Required work: For the material below, please count the lines containing "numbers". Reply with the count alone.

Source material:
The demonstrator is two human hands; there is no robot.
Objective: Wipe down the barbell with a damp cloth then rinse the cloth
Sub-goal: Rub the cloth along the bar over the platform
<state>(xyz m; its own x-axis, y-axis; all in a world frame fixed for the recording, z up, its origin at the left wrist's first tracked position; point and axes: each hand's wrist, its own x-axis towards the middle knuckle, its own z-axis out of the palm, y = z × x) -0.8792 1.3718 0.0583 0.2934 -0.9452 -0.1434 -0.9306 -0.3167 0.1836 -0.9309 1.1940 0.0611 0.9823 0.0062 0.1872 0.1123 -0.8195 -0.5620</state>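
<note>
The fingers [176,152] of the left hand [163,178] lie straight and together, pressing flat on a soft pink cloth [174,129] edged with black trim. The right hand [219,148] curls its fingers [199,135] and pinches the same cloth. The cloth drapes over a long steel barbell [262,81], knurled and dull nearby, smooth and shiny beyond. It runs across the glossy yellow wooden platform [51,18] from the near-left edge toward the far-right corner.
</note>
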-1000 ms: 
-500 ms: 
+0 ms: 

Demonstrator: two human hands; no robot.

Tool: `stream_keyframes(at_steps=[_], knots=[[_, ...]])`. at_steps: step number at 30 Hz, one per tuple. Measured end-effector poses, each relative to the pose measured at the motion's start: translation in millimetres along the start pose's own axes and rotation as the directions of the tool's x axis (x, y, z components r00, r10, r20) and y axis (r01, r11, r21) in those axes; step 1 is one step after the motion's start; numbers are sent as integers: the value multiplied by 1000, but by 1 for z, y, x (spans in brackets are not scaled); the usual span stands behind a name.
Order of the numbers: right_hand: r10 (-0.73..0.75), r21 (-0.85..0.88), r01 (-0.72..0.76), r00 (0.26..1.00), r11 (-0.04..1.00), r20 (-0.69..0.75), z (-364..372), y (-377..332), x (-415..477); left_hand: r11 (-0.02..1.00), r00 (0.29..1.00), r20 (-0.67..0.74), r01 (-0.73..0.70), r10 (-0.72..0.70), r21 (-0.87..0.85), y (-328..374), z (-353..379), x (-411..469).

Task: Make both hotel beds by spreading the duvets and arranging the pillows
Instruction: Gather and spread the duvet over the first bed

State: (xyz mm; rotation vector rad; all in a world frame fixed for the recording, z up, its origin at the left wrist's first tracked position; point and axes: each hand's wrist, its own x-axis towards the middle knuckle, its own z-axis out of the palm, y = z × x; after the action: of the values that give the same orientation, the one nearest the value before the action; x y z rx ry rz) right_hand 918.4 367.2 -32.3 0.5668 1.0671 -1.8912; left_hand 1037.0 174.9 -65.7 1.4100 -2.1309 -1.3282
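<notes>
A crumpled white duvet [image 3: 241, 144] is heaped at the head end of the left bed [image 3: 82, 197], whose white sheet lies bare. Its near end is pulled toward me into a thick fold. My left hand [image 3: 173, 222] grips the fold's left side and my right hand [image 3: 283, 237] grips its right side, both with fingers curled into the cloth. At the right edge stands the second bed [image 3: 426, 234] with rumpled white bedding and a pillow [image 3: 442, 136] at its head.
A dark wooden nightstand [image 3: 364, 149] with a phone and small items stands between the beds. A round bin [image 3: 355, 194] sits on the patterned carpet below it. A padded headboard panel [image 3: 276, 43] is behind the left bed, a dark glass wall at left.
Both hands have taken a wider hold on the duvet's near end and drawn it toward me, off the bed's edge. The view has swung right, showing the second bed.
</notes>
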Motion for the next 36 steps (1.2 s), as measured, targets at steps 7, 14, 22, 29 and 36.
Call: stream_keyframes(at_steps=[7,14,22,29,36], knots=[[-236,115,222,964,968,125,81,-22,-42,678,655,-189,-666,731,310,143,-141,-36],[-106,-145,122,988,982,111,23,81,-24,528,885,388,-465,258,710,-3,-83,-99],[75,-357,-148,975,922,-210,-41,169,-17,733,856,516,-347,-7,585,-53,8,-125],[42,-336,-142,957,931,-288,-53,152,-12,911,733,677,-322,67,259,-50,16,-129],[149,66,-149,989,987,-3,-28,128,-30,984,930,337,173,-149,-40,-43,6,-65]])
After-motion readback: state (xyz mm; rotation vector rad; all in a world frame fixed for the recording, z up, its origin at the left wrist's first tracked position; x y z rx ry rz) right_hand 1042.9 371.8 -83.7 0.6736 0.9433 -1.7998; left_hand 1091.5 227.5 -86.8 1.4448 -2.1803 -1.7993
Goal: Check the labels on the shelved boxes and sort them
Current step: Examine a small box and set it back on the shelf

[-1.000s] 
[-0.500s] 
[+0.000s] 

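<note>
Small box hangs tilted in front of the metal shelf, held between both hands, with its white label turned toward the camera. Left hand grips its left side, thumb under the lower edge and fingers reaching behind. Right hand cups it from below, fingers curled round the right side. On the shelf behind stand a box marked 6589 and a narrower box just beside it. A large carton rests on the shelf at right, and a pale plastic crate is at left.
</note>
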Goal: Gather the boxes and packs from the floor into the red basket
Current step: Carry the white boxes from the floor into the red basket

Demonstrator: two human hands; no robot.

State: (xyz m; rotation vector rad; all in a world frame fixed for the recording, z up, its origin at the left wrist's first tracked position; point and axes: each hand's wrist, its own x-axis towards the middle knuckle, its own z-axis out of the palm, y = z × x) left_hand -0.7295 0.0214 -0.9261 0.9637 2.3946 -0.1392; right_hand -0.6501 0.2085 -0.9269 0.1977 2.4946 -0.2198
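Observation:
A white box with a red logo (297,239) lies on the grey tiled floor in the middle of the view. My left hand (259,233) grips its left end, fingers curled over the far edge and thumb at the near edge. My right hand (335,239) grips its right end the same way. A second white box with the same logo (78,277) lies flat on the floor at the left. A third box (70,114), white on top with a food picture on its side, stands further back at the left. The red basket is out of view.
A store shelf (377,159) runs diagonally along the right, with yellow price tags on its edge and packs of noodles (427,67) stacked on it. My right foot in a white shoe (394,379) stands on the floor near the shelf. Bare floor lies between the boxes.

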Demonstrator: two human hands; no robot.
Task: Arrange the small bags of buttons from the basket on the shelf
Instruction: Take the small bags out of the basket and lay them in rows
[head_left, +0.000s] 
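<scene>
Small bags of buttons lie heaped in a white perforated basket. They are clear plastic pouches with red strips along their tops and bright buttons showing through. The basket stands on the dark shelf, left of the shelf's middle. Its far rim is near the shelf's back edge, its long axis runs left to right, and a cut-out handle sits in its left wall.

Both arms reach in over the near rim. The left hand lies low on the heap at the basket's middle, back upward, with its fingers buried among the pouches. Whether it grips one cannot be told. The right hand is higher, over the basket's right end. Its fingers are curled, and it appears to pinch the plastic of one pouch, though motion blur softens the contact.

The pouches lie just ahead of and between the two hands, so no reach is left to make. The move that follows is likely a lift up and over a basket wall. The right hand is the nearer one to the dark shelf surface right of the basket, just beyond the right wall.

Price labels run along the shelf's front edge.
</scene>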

Solved problem: 2